Grains of fine California beach sand are approximately spheres with an average radius of 50 μm and are made of silicon dioxide, which has a density of 2.4 × 10^3 kg/m3. What mass of sand grains would have a total surface area (the total area of all the individual spheres) equal to the surface area of a cube 0.9 m on an edge?
To find the mass of sand grains with a total surface area equal to the surface area of a cube, we'll need to calculate the surface area of a cube and then determine the number of sand grains required to cover that surface area.
Let's start by calculating the surface area of the cube:
The surface area of a cube is given by the formula:
Surface Area = 6 * (side length)^2
Given that the side length of the cube is 0.9 m, we can calculate the surface area as follows:
Surface Area of Cube = 6 * (0.9 m)^2
Surface Area of Cube = 6 * 0.81 m^2
Surface Area of Cube = 4.86 m^2
Now we need to calculate the total surface area of the sand grains, which are approximately spheres. The surface area of a sphere is given by the formula:
Surface Area of Sphere = 4 * π * (radius)^2
Given that the average radius of the sand grains is 50 μm (or 50 x 10^-6 m), we can calculate the surface area of one sand grain as follows:
Surface Area of One Sand Grain = 4 * π * (50 x 10^-6 m)^2
Surface Area of One Sand Grain = 4 * π * (2.5 x 10^-9 m^2)
Surface Area of One Sand Grain ≈ 1.57 x 10^-8 m^2
Now, we can find the number of sand grains required to cover the surface area of the cube:
Number of Sand Grains = Surface Area of Cube / Surface Area of One Sand Grain
Number of Sand Grains = (4.86 m^2) / (1.57 x 10^-8 m^2)
Finally, to calculate the mass of the sand grains, we need to multiply the number of sand grains by the mass of a single sand grain. Given that the sand grains are made of silicon dioxide with a density of 2.4 x 10^3 kg/m^3, we can assume each sand grain has a mass equal to its volume multiplied by the density. Since the sand grains are approximately spheres, the volume of a sphere is given by the formula:
Volume of Sphere = (4/3) * π * (radius)^3
The mass of a sand grain is then calculated as follows:
Mass of One Sand Grain = Density * Volume of Sphere
Mass of One Sand Grain = (2.4 x 10^3 kg/m^3) * [(4/3) * π * (50 x 10^-6 m)^3]
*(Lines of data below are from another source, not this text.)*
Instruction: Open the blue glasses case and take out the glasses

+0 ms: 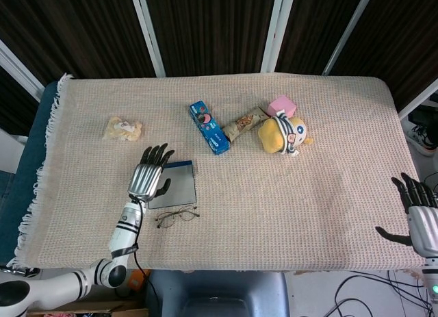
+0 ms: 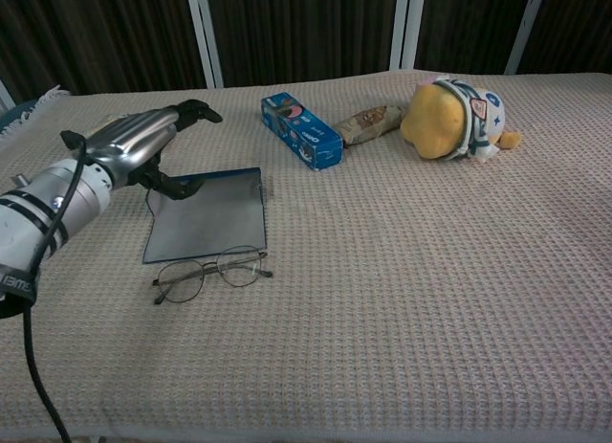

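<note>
The blue glasses case (image 1: pixel 177 184) (image 2: pixel 208 216) lies flat on the cloth, its grey inside showing. A pair of thin-framed glasses (image 1: pixel 176 216) (image 2: pixel 209 272) lies on the cloth just in front of the case. My left hand (image 1: pixel 146 177) (image 2: pixel 143 146) hovers over the case's left side with fingers spread and nothing in it. At the table's front right edge my right hand (image 1: pixel 419 214) stays open, far from the case; the chest view does not show it.
A blue snack box (image 1: pixel 209 127) (image 2: pixel 301 130), a brown wrapper (image 1: pixel 243 123) (image 2: pixel 369 122) and a yellow plush toy (image 1: pixel 283 135) (image 2: pixel 453 118) lie at the back centre. A pink box (image 1: pixel 281 107) sits behind the toy. A snack bag (image 1: pixel 123 129) lies back left.
</note>
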### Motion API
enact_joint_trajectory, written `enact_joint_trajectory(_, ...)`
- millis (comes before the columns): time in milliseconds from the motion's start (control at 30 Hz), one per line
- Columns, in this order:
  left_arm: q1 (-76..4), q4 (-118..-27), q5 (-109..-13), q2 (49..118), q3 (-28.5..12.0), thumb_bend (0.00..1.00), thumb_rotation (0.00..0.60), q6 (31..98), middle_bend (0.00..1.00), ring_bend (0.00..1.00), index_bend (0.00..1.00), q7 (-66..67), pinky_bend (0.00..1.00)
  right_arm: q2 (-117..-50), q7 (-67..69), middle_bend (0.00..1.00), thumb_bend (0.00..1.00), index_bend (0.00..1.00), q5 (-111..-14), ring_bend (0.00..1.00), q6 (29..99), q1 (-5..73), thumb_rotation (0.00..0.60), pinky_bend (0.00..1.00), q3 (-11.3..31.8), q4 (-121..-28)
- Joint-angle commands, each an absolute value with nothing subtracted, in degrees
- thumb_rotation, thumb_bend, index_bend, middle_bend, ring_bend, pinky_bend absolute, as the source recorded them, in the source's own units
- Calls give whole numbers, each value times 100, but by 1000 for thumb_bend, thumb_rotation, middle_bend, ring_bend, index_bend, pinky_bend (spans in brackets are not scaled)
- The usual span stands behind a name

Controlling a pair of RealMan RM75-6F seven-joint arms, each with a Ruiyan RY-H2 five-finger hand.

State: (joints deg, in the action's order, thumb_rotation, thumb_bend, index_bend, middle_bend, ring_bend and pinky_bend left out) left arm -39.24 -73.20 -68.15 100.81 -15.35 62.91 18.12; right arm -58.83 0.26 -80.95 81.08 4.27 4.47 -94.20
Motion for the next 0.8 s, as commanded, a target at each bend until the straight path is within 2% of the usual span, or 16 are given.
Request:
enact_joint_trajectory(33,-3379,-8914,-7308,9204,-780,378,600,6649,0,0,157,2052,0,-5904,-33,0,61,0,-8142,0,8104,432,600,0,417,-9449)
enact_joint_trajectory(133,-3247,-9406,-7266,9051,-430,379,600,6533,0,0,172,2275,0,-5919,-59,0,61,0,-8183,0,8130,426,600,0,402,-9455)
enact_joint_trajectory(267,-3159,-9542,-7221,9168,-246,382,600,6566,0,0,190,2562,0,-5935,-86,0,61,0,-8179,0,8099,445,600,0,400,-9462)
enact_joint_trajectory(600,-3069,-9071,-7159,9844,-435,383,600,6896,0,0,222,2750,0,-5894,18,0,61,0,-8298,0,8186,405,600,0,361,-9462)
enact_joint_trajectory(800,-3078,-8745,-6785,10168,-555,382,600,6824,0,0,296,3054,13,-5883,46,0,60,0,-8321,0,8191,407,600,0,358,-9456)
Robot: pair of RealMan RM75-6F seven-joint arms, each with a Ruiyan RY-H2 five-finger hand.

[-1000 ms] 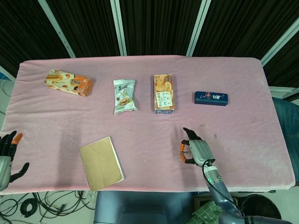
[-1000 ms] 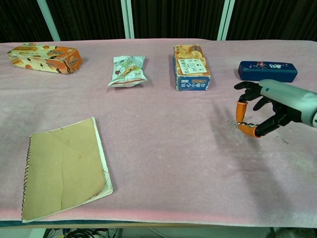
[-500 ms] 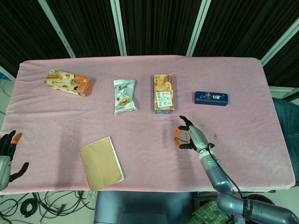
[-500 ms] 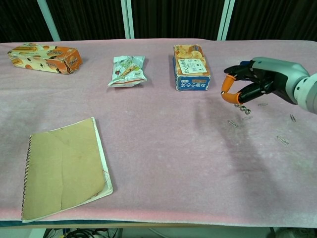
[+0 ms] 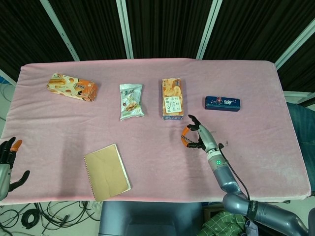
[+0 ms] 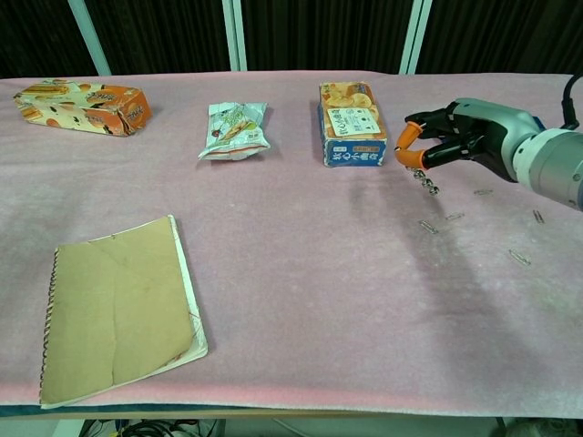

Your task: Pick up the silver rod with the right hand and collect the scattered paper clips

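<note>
My right hand [image 6: 460, 137] [image 5: 198, 137] hovers above the pink cloth, just right of the blue-and-orange snack box [image 6: 351, 123]. Its orange-tipped fingers [image 6: 406, 137] pinch the short silver rod [image 6: 421, 173], which points down. A small cluster of paper clips [image 6: 430, 187] hangs from the rod's tip. Several more paper clips lie scattered on the cloth below and to the right, such as the one [image 6: 426, 226] nearest the hand and another [image 6: 519, 258] further right. My left hand [image 5: 7, 164] rests off the table's near left corner, fingers apart and empty.
A brown notebook [image 6: 114, 309] lies at the near left. A snack bag [image 6: 235, 129] and an orange box [image 6: 82, 105] sit along the far side, and a dark blue case [image 6: 492, 129] lies behind the right hand. The pink table cloth [image 6: 301, 273] ends close to the front.
My right hand has lifted off the cloth and moved away from me and leftward toward the snack box, carrying the rod with clips hanging from it. The left hand barely moved.
</note>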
With the number of sand grains and the mass of a single sand grain calculated, we can find the total mass of the sand grains:
Total Mass of Sand Grains = Number of Sand Grains * Mass of One Sand Grain
By substituting the values and performing the calculations, you should be able to find the mass of sand grains required to have a total surface area equal to the surface area of the given cube.